For the data below, count the lines that have the string "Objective" and state that number by itself.

[[ Data in this exercise open ]]

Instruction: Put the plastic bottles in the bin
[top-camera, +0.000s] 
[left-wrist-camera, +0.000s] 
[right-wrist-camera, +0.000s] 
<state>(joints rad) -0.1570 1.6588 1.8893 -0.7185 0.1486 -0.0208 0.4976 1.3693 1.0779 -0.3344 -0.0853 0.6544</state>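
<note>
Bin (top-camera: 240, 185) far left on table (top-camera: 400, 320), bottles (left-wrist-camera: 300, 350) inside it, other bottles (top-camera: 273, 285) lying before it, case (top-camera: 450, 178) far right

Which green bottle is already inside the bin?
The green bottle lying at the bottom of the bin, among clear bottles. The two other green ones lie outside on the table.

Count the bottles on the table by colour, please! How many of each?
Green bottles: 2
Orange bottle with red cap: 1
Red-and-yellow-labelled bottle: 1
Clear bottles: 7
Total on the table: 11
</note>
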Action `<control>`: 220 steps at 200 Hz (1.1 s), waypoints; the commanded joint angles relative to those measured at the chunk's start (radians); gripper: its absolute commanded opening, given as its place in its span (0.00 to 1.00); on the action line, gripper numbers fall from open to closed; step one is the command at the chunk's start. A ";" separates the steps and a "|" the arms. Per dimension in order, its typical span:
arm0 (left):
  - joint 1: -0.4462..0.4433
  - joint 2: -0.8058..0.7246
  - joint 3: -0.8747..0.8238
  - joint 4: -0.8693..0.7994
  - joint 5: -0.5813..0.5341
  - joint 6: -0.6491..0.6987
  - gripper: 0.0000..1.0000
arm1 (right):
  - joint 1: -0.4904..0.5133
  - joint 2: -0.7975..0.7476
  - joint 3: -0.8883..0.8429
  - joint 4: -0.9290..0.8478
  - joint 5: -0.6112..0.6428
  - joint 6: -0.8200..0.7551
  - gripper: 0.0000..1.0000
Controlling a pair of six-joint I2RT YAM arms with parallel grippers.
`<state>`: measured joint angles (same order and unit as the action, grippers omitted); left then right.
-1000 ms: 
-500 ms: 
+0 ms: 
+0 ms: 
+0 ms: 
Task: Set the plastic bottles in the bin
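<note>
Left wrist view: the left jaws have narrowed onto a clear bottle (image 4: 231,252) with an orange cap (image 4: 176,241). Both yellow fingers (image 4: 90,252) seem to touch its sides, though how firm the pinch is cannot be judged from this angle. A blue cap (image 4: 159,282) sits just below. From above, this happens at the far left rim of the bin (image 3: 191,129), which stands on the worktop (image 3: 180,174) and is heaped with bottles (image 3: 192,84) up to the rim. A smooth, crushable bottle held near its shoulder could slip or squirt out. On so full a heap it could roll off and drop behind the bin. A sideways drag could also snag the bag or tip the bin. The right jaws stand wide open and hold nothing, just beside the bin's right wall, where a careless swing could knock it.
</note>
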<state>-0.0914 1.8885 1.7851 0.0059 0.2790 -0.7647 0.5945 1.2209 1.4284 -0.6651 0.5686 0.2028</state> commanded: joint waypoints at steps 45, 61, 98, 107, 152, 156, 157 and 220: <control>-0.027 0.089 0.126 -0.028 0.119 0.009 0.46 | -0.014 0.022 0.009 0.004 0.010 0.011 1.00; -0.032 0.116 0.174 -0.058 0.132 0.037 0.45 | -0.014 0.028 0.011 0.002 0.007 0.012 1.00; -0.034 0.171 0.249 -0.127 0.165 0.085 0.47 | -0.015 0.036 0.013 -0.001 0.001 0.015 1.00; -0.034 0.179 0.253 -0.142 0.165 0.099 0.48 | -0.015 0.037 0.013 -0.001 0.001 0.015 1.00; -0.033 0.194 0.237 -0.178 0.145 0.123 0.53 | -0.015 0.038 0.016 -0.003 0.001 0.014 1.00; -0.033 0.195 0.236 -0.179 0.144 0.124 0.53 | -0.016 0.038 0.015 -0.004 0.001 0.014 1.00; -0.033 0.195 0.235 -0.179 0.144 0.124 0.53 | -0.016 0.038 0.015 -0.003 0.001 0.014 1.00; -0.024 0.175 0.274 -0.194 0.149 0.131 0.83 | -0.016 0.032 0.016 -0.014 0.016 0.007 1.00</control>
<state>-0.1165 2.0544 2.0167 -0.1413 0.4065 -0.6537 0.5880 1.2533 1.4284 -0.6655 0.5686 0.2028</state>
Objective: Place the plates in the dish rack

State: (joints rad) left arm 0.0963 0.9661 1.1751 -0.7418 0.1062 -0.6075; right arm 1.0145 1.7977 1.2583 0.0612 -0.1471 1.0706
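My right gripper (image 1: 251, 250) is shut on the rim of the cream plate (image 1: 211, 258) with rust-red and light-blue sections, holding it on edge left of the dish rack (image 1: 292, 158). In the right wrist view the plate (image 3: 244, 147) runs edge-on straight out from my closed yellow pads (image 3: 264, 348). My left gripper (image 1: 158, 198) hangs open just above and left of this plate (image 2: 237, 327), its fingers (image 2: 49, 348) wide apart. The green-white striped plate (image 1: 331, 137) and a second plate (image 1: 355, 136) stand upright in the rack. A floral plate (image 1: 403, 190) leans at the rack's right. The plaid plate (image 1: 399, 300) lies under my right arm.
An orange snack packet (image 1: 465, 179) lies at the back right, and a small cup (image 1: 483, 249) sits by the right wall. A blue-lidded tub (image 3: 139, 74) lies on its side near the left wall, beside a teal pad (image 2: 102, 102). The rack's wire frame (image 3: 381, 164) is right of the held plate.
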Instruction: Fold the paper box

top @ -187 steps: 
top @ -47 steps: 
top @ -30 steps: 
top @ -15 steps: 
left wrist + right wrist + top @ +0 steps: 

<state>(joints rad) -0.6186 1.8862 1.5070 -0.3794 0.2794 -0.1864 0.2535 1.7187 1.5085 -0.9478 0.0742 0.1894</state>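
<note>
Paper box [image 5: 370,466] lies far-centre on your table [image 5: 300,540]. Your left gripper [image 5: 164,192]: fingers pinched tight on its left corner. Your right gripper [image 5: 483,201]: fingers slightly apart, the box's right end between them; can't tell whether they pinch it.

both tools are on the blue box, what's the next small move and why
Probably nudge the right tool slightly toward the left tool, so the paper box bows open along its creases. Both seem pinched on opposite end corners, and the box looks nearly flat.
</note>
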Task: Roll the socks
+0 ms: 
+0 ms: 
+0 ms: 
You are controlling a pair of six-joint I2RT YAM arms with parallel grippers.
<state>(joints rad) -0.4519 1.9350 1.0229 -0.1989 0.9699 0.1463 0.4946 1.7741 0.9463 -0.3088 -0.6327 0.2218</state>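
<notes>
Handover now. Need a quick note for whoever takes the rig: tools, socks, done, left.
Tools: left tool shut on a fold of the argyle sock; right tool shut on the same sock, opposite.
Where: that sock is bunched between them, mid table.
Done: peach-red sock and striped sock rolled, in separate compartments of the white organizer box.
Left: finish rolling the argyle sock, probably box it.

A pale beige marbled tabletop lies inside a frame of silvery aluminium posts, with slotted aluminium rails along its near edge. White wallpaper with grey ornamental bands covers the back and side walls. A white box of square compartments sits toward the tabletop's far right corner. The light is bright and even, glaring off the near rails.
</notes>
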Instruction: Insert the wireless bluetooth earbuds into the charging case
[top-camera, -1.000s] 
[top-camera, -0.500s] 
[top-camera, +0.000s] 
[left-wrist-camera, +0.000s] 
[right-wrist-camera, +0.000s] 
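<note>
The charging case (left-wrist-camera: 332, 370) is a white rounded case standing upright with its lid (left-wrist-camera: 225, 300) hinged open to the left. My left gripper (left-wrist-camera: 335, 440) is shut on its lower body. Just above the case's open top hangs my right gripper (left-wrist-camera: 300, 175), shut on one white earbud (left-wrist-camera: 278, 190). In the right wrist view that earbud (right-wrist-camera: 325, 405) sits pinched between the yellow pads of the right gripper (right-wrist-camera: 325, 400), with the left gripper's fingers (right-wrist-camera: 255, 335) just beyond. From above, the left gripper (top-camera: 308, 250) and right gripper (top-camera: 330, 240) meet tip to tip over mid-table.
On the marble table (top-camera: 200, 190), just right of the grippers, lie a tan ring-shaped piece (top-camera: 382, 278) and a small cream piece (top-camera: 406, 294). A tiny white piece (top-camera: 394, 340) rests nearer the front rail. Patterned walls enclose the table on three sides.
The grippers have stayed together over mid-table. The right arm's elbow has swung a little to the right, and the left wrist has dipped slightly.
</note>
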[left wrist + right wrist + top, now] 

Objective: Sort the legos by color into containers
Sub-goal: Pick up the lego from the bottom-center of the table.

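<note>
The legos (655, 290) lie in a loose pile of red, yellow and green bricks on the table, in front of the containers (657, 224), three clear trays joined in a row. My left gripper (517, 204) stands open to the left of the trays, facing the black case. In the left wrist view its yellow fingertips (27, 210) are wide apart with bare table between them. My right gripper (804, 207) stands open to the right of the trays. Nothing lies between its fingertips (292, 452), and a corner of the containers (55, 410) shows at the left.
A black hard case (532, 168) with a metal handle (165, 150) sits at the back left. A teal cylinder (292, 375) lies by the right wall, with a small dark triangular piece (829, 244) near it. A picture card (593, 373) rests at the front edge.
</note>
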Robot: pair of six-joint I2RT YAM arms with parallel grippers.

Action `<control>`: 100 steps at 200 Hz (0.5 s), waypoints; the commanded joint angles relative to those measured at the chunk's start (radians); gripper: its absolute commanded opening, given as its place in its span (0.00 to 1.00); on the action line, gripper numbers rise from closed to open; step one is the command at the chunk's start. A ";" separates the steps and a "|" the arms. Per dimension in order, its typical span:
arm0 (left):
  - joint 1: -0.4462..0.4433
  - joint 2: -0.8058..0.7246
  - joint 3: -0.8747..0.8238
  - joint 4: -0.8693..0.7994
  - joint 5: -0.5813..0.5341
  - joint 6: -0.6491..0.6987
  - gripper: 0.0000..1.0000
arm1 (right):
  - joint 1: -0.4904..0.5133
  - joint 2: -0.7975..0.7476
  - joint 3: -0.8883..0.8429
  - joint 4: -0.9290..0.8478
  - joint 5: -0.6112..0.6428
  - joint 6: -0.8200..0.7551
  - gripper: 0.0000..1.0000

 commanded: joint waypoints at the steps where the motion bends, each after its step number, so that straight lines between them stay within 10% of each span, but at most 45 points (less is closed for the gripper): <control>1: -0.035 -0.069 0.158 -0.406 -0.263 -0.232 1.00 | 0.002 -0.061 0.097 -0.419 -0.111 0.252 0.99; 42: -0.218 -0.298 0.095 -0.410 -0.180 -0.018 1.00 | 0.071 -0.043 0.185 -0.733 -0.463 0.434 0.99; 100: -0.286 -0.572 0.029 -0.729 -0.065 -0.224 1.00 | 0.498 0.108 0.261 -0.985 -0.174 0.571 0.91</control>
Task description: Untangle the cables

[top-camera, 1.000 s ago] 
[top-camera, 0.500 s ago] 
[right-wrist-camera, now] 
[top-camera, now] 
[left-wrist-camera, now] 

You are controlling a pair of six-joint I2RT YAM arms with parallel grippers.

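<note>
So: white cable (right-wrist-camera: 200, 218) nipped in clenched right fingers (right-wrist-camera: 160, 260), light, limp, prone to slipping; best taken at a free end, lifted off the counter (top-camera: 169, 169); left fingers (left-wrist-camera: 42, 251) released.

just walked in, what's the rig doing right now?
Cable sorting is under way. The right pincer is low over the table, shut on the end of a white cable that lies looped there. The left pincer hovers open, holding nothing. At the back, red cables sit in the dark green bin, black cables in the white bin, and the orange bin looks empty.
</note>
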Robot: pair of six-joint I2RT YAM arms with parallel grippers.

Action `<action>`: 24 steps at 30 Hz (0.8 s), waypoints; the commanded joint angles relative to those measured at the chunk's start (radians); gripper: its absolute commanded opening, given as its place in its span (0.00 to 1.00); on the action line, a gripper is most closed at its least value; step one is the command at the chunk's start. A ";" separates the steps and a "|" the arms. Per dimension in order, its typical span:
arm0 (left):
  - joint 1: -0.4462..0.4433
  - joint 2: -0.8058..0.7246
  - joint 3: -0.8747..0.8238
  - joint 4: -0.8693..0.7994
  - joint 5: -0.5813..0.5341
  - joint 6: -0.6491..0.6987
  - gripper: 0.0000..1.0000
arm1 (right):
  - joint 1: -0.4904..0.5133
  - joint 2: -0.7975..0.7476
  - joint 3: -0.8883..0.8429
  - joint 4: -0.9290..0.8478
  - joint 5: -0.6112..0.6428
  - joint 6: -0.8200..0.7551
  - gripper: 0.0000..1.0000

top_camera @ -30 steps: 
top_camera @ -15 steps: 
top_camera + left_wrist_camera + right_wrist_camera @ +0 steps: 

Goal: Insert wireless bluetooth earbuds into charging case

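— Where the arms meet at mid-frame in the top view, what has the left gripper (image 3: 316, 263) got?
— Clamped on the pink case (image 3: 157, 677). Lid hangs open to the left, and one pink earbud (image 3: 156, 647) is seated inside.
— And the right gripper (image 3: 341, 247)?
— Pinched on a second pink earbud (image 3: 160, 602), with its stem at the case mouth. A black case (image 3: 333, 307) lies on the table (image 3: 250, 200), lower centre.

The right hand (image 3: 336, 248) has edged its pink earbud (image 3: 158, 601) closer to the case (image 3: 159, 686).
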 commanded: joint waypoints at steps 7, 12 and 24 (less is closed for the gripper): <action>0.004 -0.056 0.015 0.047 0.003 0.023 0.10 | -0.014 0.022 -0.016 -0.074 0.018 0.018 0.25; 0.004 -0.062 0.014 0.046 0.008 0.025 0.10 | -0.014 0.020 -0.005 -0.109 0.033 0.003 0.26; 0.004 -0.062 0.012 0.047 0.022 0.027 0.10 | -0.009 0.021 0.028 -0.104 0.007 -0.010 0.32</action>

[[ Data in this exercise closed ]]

Expected answer: 2